Trends in mathematics
What's new in mathematics? This question is not that easy to answer, given the ubiquity and rapid development of this science in countless areas.

Biomathematics is the most recent form of the discipline. As its name suggests, it is a mixture of mathematics and biology and its objective is to describe and analyse biological problems with the aid of mathematical methods. Currently, this is used in modelling COVID-19 infections. Irrespective of this, the traditional tools of mathematics are involved here: analysis and algebra, probability theory, statistics and much more besides.
Generally, according to Professor Detlef Müller, the trends in mathematics relate both to the increasing number of references to application-based fields and to the rapid and equally important developments in many traditional areas of pure mathematics. For example, new ideas and methods of harmonic analysis have led to significant advances in the theory of differential equations. Professor Müller is also considering these aspects within a new project funded by the German Research Foundation (DFG).
Important applications include new findings on the theory of wave propagations and what are known as Schrödinger equations in quantum physics. Because these equations have since become accessible even to numerical handling via high-performance computers, they can be used in chemistry, for example, to improve understanding of and, above all, predict reaction processes.

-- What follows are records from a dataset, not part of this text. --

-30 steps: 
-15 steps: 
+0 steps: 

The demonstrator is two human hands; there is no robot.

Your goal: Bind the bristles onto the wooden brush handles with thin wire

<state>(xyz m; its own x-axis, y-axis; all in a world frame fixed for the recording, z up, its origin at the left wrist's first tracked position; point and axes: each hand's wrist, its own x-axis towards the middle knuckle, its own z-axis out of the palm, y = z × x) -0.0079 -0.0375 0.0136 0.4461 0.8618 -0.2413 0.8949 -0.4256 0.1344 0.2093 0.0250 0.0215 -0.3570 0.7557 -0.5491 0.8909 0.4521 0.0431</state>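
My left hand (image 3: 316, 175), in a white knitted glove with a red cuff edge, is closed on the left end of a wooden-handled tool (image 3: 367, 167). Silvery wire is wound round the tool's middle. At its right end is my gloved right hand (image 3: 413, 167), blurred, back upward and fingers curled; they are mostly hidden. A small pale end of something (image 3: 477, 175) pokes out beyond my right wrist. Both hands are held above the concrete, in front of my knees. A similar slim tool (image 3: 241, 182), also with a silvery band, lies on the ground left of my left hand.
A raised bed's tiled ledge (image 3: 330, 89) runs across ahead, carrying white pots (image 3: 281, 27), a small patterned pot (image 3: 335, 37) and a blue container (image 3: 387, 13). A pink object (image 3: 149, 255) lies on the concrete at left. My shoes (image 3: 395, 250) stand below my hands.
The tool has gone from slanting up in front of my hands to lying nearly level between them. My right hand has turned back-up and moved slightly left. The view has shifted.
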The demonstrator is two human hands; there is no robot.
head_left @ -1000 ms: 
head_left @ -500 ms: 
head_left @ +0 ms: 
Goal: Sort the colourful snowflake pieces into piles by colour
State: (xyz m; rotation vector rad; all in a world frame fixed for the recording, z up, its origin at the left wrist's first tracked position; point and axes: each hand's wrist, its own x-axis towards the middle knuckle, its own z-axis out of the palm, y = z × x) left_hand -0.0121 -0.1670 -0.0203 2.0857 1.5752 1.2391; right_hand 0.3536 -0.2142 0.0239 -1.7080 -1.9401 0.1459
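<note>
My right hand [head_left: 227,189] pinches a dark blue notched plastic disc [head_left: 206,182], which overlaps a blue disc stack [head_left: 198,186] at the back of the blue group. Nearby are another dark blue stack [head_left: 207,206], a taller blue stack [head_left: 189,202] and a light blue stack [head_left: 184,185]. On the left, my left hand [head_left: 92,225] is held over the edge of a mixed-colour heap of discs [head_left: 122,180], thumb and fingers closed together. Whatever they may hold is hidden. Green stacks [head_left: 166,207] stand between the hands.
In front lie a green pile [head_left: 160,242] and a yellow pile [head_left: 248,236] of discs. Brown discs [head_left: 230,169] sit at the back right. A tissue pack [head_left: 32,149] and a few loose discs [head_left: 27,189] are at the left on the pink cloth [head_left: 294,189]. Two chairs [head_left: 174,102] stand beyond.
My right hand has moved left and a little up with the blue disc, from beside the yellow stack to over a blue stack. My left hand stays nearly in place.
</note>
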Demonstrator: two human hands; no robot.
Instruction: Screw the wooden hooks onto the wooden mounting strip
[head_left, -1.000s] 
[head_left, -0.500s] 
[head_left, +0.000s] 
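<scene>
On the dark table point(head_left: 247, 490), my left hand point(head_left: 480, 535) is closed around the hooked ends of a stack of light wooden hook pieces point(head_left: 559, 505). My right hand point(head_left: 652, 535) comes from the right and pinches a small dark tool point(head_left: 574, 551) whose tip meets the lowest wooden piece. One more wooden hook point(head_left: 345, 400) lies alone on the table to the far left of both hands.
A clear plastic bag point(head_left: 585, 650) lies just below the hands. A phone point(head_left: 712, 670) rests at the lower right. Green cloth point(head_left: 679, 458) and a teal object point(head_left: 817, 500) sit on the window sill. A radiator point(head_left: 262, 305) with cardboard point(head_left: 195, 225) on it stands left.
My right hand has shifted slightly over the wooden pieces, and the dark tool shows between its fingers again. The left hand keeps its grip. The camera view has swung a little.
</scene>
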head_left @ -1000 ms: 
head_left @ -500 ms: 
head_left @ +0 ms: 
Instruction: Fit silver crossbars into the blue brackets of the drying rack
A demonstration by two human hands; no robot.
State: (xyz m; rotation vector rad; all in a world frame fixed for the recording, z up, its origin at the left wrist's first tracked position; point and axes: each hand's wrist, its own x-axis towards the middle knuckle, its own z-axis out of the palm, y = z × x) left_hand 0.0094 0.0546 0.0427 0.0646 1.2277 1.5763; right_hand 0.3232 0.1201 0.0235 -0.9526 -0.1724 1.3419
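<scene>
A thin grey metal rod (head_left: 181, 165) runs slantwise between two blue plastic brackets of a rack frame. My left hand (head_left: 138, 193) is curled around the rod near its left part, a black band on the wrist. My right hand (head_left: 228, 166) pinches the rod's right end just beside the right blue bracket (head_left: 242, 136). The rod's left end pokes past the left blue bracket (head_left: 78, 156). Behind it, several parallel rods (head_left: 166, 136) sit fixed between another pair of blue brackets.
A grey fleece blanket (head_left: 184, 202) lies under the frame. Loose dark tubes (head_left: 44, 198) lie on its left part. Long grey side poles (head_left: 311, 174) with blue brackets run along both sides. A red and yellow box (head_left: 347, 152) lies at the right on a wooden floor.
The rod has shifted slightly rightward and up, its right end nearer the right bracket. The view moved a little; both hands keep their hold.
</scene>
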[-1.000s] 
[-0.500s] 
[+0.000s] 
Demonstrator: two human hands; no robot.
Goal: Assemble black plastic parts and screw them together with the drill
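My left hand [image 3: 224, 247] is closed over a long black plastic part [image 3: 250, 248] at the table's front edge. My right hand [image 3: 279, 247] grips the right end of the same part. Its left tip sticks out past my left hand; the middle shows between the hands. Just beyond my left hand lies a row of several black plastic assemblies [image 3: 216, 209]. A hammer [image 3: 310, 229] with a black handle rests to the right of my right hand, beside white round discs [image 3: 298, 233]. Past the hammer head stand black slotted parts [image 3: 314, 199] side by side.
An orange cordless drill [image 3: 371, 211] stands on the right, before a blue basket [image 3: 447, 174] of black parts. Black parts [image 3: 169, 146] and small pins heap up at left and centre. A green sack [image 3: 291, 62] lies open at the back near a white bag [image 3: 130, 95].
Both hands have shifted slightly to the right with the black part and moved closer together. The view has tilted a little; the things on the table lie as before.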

Physical string theory and mathematical differential geometry have also been significantly mutually beneficial. In string theory, elementary particles are modelled as strings of one-dimensional threads with the aim of reconciling the theory of relativity and quantum theory. Also, the so-called wavelet functions, whose basic theory was developed by leading harmonic analysts and were then taken up intensively in numerics, have only been a subject since around the 1980s. In contrast to breaking them down into sine and cosine functions as taught at school, here mathematicians work with oscillating functions that are only additionally expanded to a limited degree, as is the case with many signals.
In application, the wavelets play an important role in data compression, for example, when shrinking images to JPEG format. These dynamic functions are also used in geophysics or computer tomography, among other fields.